Clarity Score: 4.2/10
Clear scores workplace language across directness, specificity, tone safety, and async clarity. "Boil the Ocean" lands here because:
- Directness: 4/10. It communicates that the scope is too large, but not what part of the plan is the problem.
- Specificity: 3/10. The phrase needs a concrete recommendation about what to cut, defer, or sequence.
- Tone Safety: 5/10. Between peers it can sound colorful. In tense conversations, it can sound like a joke at someone else's expense.
- Async Clarity: 5/10. In text, it works only if the message includes a narrower path forward.
A clearer version of the same message
If you want to keep the intent but remove the guesswork, a stronger version looks like this:
This plan is trying to ship onboarding, billing cleanup, and analytics in one sprint. Let us cut analytics and keep the first release to onboarding plus billing fixes.
What people hear when you say "Boil the Ocean"

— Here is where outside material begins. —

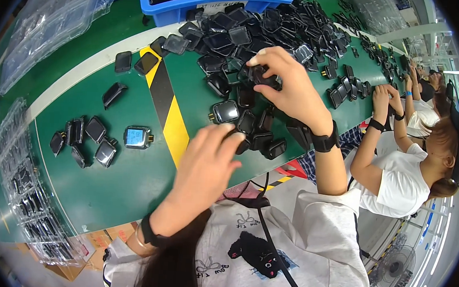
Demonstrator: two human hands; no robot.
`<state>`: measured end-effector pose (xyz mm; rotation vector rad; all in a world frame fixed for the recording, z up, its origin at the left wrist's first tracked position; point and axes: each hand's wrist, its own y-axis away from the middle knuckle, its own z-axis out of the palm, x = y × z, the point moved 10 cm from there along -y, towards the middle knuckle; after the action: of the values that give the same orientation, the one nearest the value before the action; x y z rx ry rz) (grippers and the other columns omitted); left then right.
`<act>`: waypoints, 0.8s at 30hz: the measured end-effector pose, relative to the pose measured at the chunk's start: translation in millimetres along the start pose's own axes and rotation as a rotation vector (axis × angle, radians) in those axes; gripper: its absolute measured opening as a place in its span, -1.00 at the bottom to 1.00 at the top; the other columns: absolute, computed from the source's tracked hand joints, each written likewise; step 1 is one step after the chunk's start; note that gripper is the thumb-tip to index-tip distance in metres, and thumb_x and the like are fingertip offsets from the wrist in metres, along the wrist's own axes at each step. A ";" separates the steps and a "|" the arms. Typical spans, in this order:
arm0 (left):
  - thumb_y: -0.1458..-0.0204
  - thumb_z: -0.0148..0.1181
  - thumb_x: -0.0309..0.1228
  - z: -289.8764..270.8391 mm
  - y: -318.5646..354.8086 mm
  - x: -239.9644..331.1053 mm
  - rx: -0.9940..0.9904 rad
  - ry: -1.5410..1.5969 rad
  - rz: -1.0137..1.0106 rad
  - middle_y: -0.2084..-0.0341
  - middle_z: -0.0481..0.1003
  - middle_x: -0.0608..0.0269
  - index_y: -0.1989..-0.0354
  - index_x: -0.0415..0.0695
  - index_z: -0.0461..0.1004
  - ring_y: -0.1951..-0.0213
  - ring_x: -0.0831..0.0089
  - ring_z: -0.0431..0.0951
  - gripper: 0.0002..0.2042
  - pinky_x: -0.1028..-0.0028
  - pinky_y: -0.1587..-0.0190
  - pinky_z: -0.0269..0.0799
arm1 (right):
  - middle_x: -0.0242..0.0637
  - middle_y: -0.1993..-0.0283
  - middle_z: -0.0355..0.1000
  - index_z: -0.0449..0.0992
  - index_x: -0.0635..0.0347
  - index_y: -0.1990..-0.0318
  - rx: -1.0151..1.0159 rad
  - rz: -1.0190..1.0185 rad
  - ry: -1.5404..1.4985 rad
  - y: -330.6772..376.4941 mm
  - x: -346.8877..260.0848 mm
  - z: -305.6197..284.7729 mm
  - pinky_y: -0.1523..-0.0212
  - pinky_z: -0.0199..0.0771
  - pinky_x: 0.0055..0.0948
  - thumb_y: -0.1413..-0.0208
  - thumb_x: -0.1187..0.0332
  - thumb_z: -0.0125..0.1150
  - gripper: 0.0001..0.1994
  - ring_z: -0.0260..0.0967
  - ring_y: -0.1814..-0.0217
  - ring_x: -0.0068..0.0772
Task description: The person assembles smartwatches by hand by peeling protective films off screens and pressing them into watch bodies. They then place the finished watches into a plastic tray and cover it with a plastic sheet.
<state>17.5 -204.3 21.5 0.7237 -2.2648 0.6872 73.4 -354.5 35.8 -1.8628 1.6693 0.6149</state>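
My right hand (290, 86) is raised over the edge of a big pile of black square smartwatch bodies (225, 27). Its thumb and fingers are closed on one black smartwatch body (257, 75), partly hidden by the fingers. Below it, my left hand (204, 160) reaches in with fingers apart, the fingertips at a few loose black bodies (262, 140); whether they touch is unclear. Just above those fingertips lies a body with a glossy screen and a small gold tab (225, 112). To the left, a body with a lit blue screen (136, 137) lies flat near several dark ones (96, 129).
A blue bin (164, 15) full of black parts stands behind the pile. Yellow-black tape (169, 117) crosses the green table. Stacked clear plastic trays (50, 21) are at far left, filled trays (35, 209) at near left. Co-workers' hands (384, 99) are at right.
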 end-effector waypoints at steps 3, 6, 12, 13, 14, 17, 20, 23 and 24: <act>0.25 0.27 -0.59 18.5 -1.5 0.3 0.011 -0.043 0.004 0.13 0.34 0.06 0.12 -0.16 0.40 0.09 0.09 0.41 -0.59 0.26 0.08 0.38 | -0.18 -0.03 0.28 0.36 0.23 0.08 0.058 -0.073 -0.553 6.4 -9.3 -3.7 0.03 0.46 -0.24 0.26 0.68 0.36 -0.51 0.36 0.00 -0.18; 0.28 0.30 -0.61 17.4 -1.7 -1.7 0.030 0.015 -0.003 0.14 0.34 0.05 0.12 -0.18 0.39 0.11 0.10 0.42 -0.56 0.27 0.09 0.40 | -0.16 -0.07 0.25 0.32 0.23 0.04 0.087 -0.155 -0.899 15.3 -23.1 -9.5 0.00 0.46 -0.14 0.26 0.68 0.38 -0.46 0.35 -0.03 -0.13; 0.34 0.39 -0.71 -11.9 13.0 -43.8 0.116 0.498 -0.395 0.17 0.33 0.17 0.14 -0.21 0.37 0.21 0.38 0.48 -0.50 0.45 0.19 0.46 | -0.10 -0.09 0.22 0.24 0.20 -0.06 0.016 -0.379 -1.137 22.8 -55.6 -8.3 0.03 0.47 0.02 0.33 0.65 0.45 -0.30 0.34 -0.03 0.01; 0.34 0.39 -0.71 -13.2 14.7 -47.6 0.114 0.497 -0.395 0.17 0.33 0.17 0.14 -0.21 0.37 0.21 0.38 0.48 -0.50 0.45 0.19 0.46 | -0.10 -0.09 0.22 0.24 0.20 -0.06 0.018 -0.379 -1.139 23.3 -58.2 -6.4 0.03 0.47 0.02 0.33 0.65 0.45 -0.30 0.34 -0.03 0.01; 0.34 0.40 -0.72 -14.6 18.0 -52.9 0.141 0.615 -0.414 0.18 0.34 0.20 0.14 -0.21 0.37 0.22 0.44 0.47 -0.50 0.50 0.20 0.45 | -0.09 -0.09 0.22 0.23 0.21 -0.08 0.035 -0.360 -1.170 23.1 -59.9 -5.6 0.04 0.47 0.03 0.34 0.64 0.46 -0.28 0.34 -0.02 0.02; 0.33 0.41 -0.73 -17.5 25.5 -62.7 0.197 0.857 -0.452 0.19 0.34 0.26 0.14 -0.22 0.36 0.25 0.56 0.46 -0.49 0.58 0.22 0.44 | -0.07 -0.09 0.22 0.22 0.23 -0.12 0.065 -0.316 -1.230 22.2 -64.8 -2.8 0.05 0.47 0.04 0.36 0.62 0.48 -0.23 0.35 0.00 0.03; 0.32 0.41 -0.74 -22.8 29.0 -66.0 0.191 0.896 -0.484 0.21 0.38 0.28 0.12 -0.25 0.33 0.23 0.57 0.45 -0.48 0.59 0.18 0.43 | -0.09 -0.05 0.22 0.18 0.25 -0.16 0.035 -0.343 -1.182 20.6 -75.8 2.2 0.08 0.48 0.01 0.37 0.60 0.50 -0.17 0.36 0.04 0.00; 0.30 0.39 -0.74 -23.8 34.1 -71.2 0.194 0.890 -0.481 0.21 0.40 0.28 0.09 -0.26 0.31 0.21 0.56 0.46 -0.47 0.57 0.15 0.43 | -0.09 -0.02 0.21 0.19 0.28 -0.16 0.008 -0.405 -1.091 19.1 -83.1 6.1 0.09 0.48 -0.03 0.37 0.59 0.51 -0.17 0.36 0.07 -0.03; 0.29 0.39 -0.75 -24.1 34.9 -71.6 0.194 0.886 -0.478 0.22 0.41 0.27 0.08 -0.27 0.30 0.20 0.55 0.47 -0.47 0.56 0.14 0.43 | -0.09 -0.01 0.20 0.19 0.30 -0.16 -0.003 -0.436 -1.044 19.6 -86.9 6.6 0.09 0.48 -0.05 0.37 0.58 0.51 -0.18 0.37 0.08 -0.04</act>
<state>50.4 -142.3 -23.3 0.8010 -1.1813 0.7863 43.7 -287.4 86.7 -1.4011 0.5671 1.1174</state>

Most teams already know what the phrase is trying to say. The problem is that it often becomes the entire feedback instead of the start of the useful feedback.
If the scope is too big, the next sentence should narrow it. Otherwise the phrase just labels the issue without helping solve it.
3 Clearer Alternatives
Different situations call for different rewrites. These examples keep the original intent while making the message easier to understand on first read.
Direct
Best when: when the scope is too broad
This is too much for one sprint. Let us cut analytics and ship onboarding first.

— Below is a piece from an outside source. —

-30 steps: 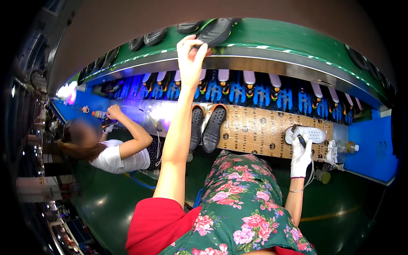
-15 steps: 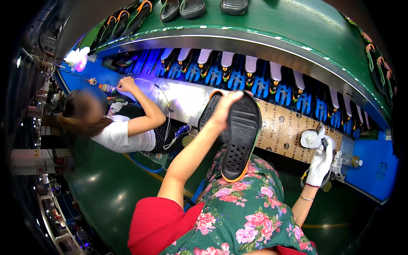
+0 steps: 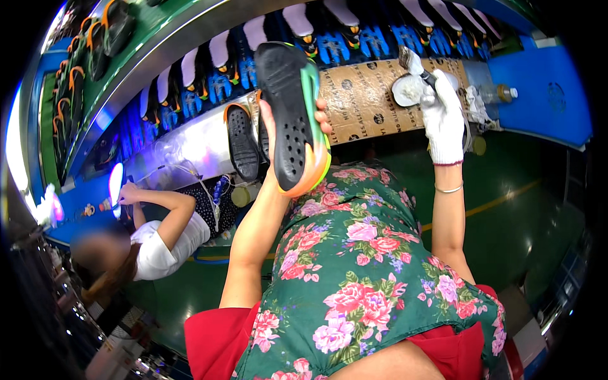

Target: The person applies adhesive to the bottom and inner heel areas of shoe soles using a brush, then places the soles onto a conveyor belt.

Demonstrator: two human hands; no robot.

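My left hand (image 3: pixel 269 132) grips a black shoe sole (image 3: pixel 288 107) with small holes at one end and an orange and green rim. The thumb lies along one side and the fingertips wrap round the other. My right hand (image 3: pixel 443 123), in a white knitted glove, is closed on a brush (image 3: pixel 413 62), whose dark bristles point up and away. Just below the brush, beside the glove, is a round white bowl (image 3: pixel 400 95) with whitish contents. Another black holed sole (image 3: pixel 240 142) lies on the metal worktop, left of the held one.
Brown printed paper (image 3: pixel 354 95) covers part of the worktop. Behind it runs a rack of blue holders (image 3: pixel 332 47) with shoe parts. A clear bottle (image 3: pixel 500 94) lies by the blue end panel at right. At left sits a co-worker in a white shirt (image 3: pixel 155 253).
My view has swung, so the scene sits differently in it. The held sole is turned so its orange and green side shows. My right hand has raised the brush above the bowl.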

It pairs the critique with a concrete reduction in scope.
Diplomatic
Best when: when you want to preserve momentum
I think we can get this over the line faster if we narrow phase one to the signup flow and save reporting for phase two.
It keeps the tone constructive while still challenging the scope.
Async-Friendly
Best when: when you want a written scope decision
Current proposal covers three workstreams. Recommend phase one = auth plus setup, phase two = reporting. If we agree, I will update the roadmap doc.

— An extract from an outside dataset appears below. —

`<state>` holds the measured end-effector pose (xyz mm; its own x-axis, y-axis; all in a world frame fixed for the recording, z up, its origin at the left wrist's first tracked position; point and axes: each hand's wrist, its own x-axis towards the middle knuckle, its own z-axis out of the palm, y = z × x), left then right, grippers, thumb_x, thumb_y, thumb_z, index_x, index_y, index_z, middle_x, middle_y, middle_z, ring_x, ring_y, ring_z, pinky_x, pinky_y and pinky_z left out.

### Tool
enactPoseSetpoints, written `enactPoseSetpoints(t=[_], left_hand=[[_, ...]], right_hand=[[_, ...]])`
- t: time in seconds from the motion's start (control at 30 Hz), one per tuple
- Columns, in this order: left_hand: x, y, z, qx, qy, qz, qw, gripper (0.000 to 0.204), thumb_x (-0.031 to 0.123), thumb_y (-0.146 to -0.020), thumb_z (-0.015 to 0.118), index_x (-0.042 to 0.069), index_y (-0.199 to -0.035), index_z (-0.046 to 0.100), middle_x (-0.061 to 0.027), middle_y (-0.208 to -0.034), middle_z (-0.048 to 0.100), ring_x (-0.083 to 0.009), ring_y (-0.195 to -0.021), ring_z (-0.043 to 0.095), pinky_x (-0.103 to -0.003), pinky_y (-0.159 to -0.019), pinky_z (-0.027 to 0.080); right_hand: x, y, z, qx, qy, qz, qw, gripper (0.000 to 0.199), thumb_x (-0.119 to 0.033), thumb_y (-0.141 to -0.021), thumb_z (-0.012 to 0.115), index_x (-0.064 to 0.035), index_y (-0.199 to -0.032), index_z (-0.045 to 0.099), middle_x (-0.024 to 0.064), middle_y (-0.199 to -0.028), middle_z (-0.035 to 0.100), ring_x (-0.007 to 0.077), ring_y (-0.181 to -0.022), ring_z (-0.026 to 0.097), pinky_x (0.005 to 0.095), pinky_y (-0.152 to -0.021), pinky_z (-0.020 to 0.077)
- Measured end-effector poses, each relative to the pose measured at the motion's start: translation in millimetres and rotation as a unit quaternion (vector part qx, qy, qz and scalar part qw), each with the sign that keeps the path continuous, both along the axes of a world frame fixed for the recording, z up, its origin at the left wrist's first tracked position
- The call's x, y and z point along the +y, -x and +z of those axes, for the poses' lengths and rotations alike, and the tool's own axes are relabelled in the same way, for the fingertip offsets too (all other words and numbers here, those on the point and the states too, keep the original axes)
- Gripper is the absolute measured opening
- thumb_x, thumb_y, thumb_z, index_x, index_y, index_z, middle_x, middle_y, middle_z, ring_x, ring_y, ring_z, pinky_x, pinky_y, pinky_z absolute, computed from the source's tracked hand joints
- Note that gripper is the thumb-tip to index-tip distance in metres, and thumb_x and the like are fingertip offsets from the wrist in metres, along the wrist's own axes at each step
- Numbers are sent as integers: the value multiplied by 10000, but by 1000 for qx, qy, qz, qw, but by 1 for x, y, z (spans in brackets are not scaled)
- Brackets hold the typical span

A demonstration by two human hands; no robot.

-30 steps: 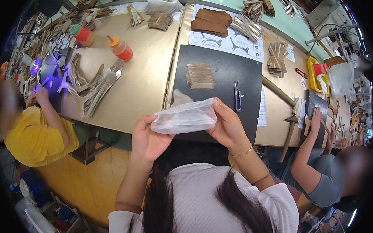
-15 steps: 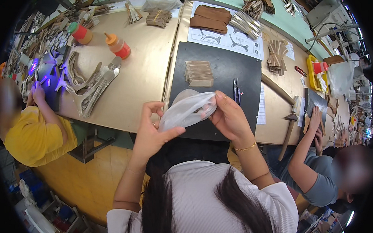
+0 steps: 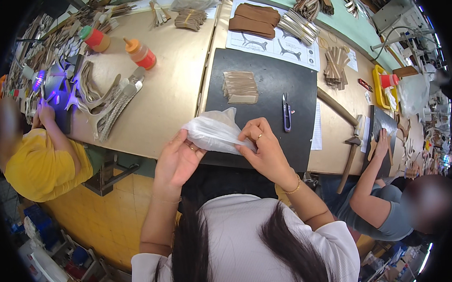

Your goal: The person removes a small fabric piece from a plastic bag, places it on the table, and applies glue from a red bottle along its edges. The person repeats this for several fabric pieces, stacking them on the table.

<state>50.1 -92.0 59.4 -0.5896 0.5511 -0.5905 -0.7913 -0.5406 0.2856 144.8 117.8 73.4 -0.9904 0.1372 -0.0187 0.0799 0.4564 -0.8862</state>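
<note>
My left hand point(image 3: 177, 161) and my right hand point(image 3: 264, 149) both hold a crumpled clear plastic bag point(image 3: 214, 134) just above the near edge of a black cutting mat point(image 3: 277, 93). The left hand grips the bag's left end, the right pinches its right end with a ringed finger. A stack of tan leather strips point(image 3: 240, 87) lies on the mat beyond the bag. Small blue thread snips point(image 3: 286, 113) lie on the mat to the right of my right hand.
Two orange glue bottles point(image 3: 140, 54) and woven straps point(image 3: 111, 103) lie on the wooden table point(image 3: 168, 98) at left. A person in yellow point(image 3: 37, 159) works at far left, another in grey point(image 3: 385, 204) at right beside a hammer point(image 3: 349, 158). Paper patterns point(image 3: 282, 43) and brown pieces lie beyond the mat.
The bag was held stretched out wide between both hands; now it is bunched and lowered toward the mat's near edge, with my hands closer together.
</note>
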Motion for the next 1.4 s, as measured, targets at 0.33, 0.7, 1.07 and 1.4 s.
enactPoseSetpoints(t=[0.33, 0.7, 1.07, 1.4], left_hand=[[4, 1, -16, 80, 58, -53, 994, 269, 223, -1013, 526, 2, -1149, 598, -122, -1159, 651, -231, -1094, 621, -414, -991, 485], [19, 4, -12, 128, 67, -22, 989, 230, 256, -1044, 482, 59, -1109, 580, -58, -1040, 629, -140, -960, 604, -302, -847, 491], [24, -23, -5, 514, 462, -82, 718, 338, 15, -933, 617, -4, -1230, 456, -81, -1060, 516, -122, -871, 522, -265, -773, 461], [7, -18, 28, 639, 514, -203, 534, 381, -121, -818, 506, -30, -1173, 611, -181, -1235, 542, -291, -869, 618, -358, -764, 507]], right_hand=[[16, 11, -37, -43, 485, -161, 858, 113, -183, -1006, 572, -73, -1030, 583, 36, -1012, 603, 136, -887, 610, 291, -813, 520], [7, 14, -23, -73, 211, -73, 972, 240, -220, -961, 648, -70, -1138, 585, 10, -954, 559, 116, -804, 523, 242, -718, 446], [4, 20, -14, -50, 101, -92, 989, 176, -176, -964, 620, -3, -934, 625, 87, -776, 575, 191, -674, 534, 301, -625, 436], [15, 19, -2, 68, 4, -56, 996, 96, 15, -952, 509, -6, -936, 602, 57, -832, 564, 134, -734, 533, 247, -705, 432]])
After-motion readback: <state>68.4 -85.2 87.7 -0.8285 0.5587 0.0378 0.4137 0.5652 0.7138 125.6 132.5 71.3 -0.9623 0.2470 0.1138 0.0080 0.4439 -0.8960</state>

It turns a vague warning into a concrete proposal the team can approve.
Before and After in Slack
The stronger version works better because the reader can see the request, the timing, and the expected response in one pass, even if the message is slightly longer.
Before:
This feels like boiling the ocean.
After:
This is too wide for the timeline. I recommend we limit phase one to auth plus setup and move reporting to phase two.
What changed
The rewrite still challenges the scope, but it does so in a way that helps the team act instead of react.
Common questions about "Boil the Ocean"
What does boil the ocean mean at work?
"Boil the ocean" means trying to do too much at once. In workplace conversations, it is usually a warning that the scope is unrealistic, but it often stops short of naming what to remove.
Is "boil the ocean" rude?
It can be. The phrase is often used as shorthand criticism, and without specifics it can sound dismissive rather than helpful.